Diez postales desde el décimo piso (10 de 10)
El comediante Larry David dice desde su mansión en Los Ángeles que los problemas de la convivencia en cuarentena son principalmente dos: decidir quién lava los platos y empezar una serie sin avisarle al otro. A mí me gusta lavar los platos, sobre todo porque me gusta el agua caliente; no significa que los lave con la regularidad que debería. Ya descubrimos que es más fácil cuando hay un par que cuando hay una pila, pero la pila crece igual. Un verso de Eric Schierloh que me acompaña desde hace varios años: «Y montones de ropa por lavar esperando afuera como el monte Fuji espera la niebla».

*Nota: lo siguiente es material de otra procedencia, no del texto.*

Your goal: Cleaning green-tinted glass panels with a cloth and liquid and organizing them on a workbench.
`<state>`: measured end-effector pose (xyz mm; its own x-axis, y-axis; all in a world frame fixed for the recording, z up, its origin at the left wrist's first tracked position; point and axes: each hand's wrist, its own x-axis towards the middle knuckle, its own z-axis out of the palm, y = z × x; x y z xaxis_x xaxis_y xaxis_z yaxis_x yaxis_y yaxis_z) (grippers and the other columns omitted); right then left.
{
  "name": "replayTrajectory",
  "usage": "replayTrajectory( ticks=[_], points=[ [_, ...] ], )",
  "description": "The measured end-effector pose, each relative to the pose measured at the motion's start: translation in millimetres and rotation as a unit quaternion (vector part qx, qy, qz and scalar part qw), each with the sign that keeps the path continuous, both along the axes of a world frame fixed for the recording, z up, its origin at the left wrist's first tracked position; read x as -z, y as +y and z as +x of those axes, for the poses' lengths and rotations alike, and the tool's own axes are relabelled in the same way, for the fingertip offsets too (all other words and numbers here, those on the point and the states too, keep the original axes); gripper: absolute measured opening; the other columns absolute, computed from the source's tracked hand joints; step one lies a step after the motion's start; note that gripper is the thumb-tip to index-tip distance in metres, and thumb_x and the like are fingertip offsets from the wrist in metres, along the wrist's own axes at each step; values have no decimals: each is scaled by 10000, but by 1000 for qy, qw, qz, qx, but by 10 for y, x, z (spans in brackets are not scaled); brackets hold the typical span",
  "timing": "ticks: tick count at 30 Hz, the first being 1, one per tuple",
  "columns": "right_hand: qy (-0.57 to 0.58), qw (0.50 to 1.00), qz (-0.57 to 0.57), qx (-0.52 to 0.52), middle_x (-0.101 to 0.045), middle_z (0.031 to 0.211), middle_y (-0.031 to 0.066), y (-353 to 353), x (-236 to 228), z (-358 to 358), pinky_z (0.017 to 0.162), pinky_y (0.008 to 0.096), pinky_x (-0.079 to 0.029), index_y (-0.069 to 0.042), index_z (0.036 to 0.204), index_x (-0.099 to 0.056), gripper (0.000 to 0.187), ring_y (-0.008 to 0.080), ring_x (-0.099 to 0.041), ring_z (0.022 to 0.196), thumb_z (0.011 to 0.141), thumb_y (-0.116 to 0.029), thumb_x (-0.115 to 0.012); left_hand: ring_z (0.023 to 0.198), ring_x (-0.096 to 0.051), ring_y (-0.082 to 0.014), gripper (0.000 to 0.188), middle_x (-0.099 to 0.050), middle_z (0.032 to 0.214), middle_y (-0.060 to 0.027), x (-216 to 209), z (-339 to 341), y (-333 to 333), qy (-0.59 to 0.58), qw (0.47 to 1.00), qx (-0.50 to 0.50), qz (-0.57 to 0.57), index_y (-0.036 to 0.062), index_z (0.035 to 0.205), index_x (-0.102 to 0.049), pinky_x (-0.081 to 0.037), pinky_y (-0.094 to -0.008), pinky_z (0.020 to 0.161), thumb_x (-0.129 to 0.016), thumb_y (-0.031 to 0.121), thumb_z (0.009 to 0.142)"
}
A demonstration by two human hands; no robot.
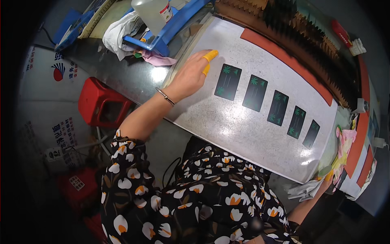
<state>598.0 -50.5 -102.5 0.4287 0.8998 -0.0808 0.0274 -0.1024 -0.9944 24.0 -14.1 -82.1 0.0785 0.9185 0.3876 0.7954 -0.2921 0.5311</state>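
Yellow finger cots [210, 55] cover two fingertips of my left hand [190, 74], which rests at the left part of the pale work board [243, 130]. Its fingers stretch forward, holding nothing that I can see. Just right of it lies a black rectangular panel [228, 82] with green leaf patterns, first in a slanting row of several alike. At the far right, my right hand [323, 184] is beside a grey cloth [304, 190] and a pink and yellow cloth [343, 151]. The fingers there are mostly hidden, so their grip does not show.
Brown toothed strips [292, 44] and a reddish-orange bar [284, 61] border the board's far side. At the back left, a blue rack [162, 42] holds a translucent bottle [151, 15], with a white cloth [122, 35] alongside. A red stool [99, 103] stands to the left.
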Motion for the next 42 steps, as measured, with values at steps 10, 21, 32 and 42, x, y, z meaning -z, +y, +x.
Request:
replayTrajectory(
  ticks=[10,21,32,42],
  points=[
    [-21,998,-27,-53,-487,602,19,241,-127,-247,353,211,-335,-68,964,-507,221,93,-419,392,897,-273,-454,991,-517,-286,366,-542,1053,-157,-94,-89,-69,-29,998,-39,29,-22,1116,-505,-391,-303,872,-443,-62,757],
    [102,816,149,-549,-452,557,81,1764,-1167,-2891,350,227,-318,-9,838,-481,194,132,-407,378,888,-168,-382,1041,-501,-248,628,-507,1154,-165,-909,-1467,91,-131,901,-277,307,-43,1165,-415,-393,-304,871,-725,208,679],
    [383,614,76,-686,-467,696,43,1843,-1428,-5452,459,234,-346,4,1004,-468,182,99,-415,484,861,-108,-457,975,-527,-284,595,-548,999,-165,-628,-1224,151,-214,931,-284,79,-13,1062,-477,-415,-357,830,-750,241,599],
    [394,597,44,-698,-458,657,34,1916,-1610,-5612,459,236,-376,-2,994,-481,223,98,-418,477,894,-194,-426,903,-571,-288,468,-581,948,-168,-629,-1290,263,-213,926,-298,93,-20,1007,-506,-439,-354,789,-709,111,606]
  ],
)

Como no pudieron presentar sus últimos libros, Pedro Mairal y Tamara Tenenbaum lo están haciendo por newsletter. Tamara le señala con acierto que debería escribir más sobre las tareas domésticas: «Es pura materialidad, olores, texturas, cuerpo, cansancio. No tiene metáfora, todas las metáforas están para inventarse». Pedro se despacha: «Tener que limpiar el fondo del tacho donde queda ese juguito ácido, un destilado de salsas rancias, vinagres, fondos locos, fermentos de cosas orgánicas, un principio de putrefacción» y luego «ese paso final después de lavar los platos que consiste en sacar del desagüe restos de comida gelatinosa: fideos, cebollas, cartílago animal, fragmentos irreconocibles de algo que quedó en los platos y el agua no se lleva porque no pasa por los agujeritos». La clase de enumeración que me gusta, el terreno de las cosas que son muy cercanas y sin embargo esquivan el discurso cotidiano. ¿Cómo no hay una palabra para esa maraña inmunda?
El monje vietnamita Thích Nhất Hạnh cuenta que una vez le explicó a un amigo que hay dos formas de lavar los platos: «La primera es lavar para tener los platos limpios y la segunda es lavar los platos para lavar los platos». Al amigo le encantó la enseñanza, la empezó a repetir e incluso la publicó en un diario. La mencionó tantas veces que un día la mujer le respondió: «Si realmente te gusta tanto lavar los platos por lavar platos, en la cocina hay un armario lleno de platos limpios, ¿por qué no vas y los lavás?». Claro que ahora es más fácil: en ese mismo libro Thích Nhất Hạnh también recuerda cuando era novicio en una pagoda y tenía que cocinar y lavar para más de cien monjes, sin jabón, sólo con cenizas, cáscaras de arroz y de coco. «Lavar tan enorme pila de tazas era una tarea ingrata, especialmente en invierno cuando el agua estaba helada». Ese detalle me gusta más que la reflexión e incluso más que el chiste.
Ahora que la casa es nuestro reino (uno a medida de nuestro narcisismo), el aislamiento nos lleva a revisarnos el ombligo y los pequeños espacios que habitamos, con nuestras costumbres imperfectas de limpieza y de alimentación.
Todos mis amigos están cocinando pan y en casa también caímos en el vicio de la pastelería. Debe ser que cocinar es un juego útil, un pasatiempo con resultados concretos. La contracara es una obsesión con la gordura (y no con la salud) que parece multiplicarse durante la cuarentena y que ataca especialmente a las mujeres, como siempre. El otro día, en la farmacia: «Es que vos sos una gorda que se va a morir de gordura», le gritaba una madre a su hija adolescente. Cuando el guardia de seguridad intentó calmarla, la mujer le respondió: «La gente basura como vos es la que va a transmitir el virus». La gente está loca, sí, pero puedo hacer una lista de amigas a las que les quemaron la cabeza con el asunto del peso. Hablar de locura y no de normalidad es otra forma de lavarse las manos, ahora que está de moda. La semana pasada una ex alumna compartió su experiencia sobre la exigencia social de «bajar unos kilitos». Viene bien el recordatorio: hay otras cosas además del coronavirus que nos revientan la salud, pero son más arduas de contar y en el fondo son más dañinas.